Deep Learning is the most exciting and powerful branch of Machine Learning. It's a technique that teaches computers to do what comes naturally to humans: learn by example. Deep learning is a key technology behind driverless cars, enabling them to recognize a stop sign or to distinguish a pedestrian from a lamppost. It is the key to voice control in consumer devices like phones, tablets, TVs, and hands-free speakers. Deep learning is getting lots of attention lately and for good reason. It’s achieving results that were not possible before.

In deep learning, a computer model learns to perform classification tasks directly from images, text, or sound. Deep learning models can achieve state-of-the-art accuracy, sometimes exceeding human-level performance. Models are trained by using a large set of labeled data and neural network architectures that contain many layers.

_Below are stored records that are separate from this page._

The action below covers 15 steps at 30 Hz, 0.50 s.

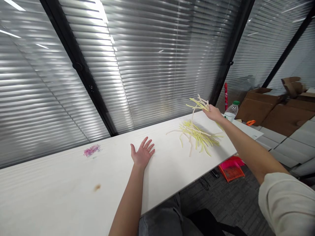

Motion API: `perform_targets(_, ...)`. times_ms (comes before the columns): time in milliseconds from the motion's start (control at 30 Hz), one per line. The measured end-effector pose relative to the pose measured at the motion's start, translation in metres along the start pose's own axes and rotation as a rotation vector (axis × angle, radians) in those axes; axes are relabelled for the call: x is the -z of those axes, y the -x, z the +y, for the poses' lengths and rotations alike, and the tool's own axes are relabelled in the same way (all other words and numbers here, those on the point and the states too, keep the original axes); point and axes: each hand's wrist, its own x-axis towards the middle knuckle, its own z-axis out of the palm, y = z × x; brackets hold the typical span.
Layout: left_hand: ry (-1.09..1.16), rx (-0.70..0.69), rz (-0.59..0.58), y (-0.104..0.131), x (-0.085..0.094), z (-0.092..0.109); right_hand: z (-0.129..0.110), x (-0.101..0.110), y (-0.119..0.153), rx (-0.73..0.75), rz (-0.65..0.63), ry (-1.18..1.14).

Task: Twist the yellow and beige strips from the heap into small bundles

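Observation:
My right hand (212,113) is raised over the right part of the white table, closed around a bunch of thin yellow and whitish strips (199,104). One pale strip dangles from the bunch toward a loose pile of similar yellow strips (198,134) on the tabletop below. What the strips are made of I cannot tell. My left hand (143,155) lies on the table (167,170) left of the pile, palm up with fingers spread, holding nothing.
A pink-purple scribbled patch (91,150) and a brown stain (97,187) mark the table's left side. Past the right end are a clear bottle with a green cap (231,111), an orange object (250,122) and cardboard boxes (261,106). A red dustpan (231,170) is on the floor. Blinds (157,65) line the glass behind.

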Motion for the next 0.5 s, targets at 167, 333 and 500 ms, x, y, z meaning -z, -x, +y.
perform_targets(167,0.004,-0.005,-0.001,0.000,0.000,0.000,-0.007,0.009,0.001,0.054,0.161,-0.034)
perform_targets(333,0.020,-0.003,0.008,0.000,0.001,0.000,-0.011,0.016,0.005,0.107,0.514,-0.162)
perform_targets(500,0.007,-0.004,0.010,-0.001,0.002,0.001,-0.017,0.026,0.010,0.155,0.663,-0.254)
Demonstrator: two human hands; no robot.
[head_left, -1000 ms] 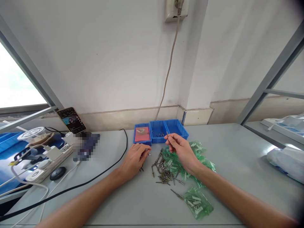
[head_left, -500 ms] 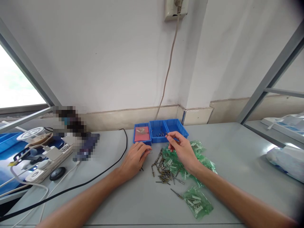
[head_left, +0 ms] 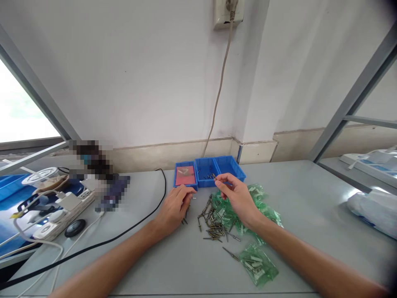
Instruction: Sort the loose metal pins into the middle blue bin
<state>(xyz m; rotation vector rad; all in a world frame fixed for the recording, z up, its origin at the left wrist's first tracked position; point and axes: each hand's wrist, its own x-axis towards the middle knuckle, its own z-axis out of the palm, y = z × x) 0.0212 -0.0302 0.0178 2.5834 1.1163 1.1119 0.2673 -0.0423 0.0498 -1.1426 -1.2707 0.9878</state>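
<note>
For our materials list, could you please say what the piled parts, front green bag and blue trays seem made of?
Piled parts: probably metal, judging by their dull grey and brassy sheen. Front green bag: seemingly glossy plastic film, creased and see-through. Blue trays: likely satin moulded plastic, given their even colour.

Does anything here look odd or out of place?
One metal pin lies apart from the loose pile, next to the front green bag, so it looks like a stray. Blocky blur at left hides detail; I see nothing damaged.

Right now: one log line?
right hand: pinching brass-coloured metal pin by middle blue plastic tray | left hand: beside loose metal pins
</note>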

Deep Learning models can be used for a variety of complex tasks:

- Artificial Neural Networks(ANN) for Regression and classification
- Convolutional Neural Networks(CNN) for Computer Vision
- Recurrent Neural Networks(RNN) for Time Series analysis
- Self-organizing maps for Feature extraction
- Deep Boltzmann machines for Recommendation systems
- Auto Encoders for Recommendation systems

In this article, we’ll try to cover everything related to Artificial Neural Networks or ANN.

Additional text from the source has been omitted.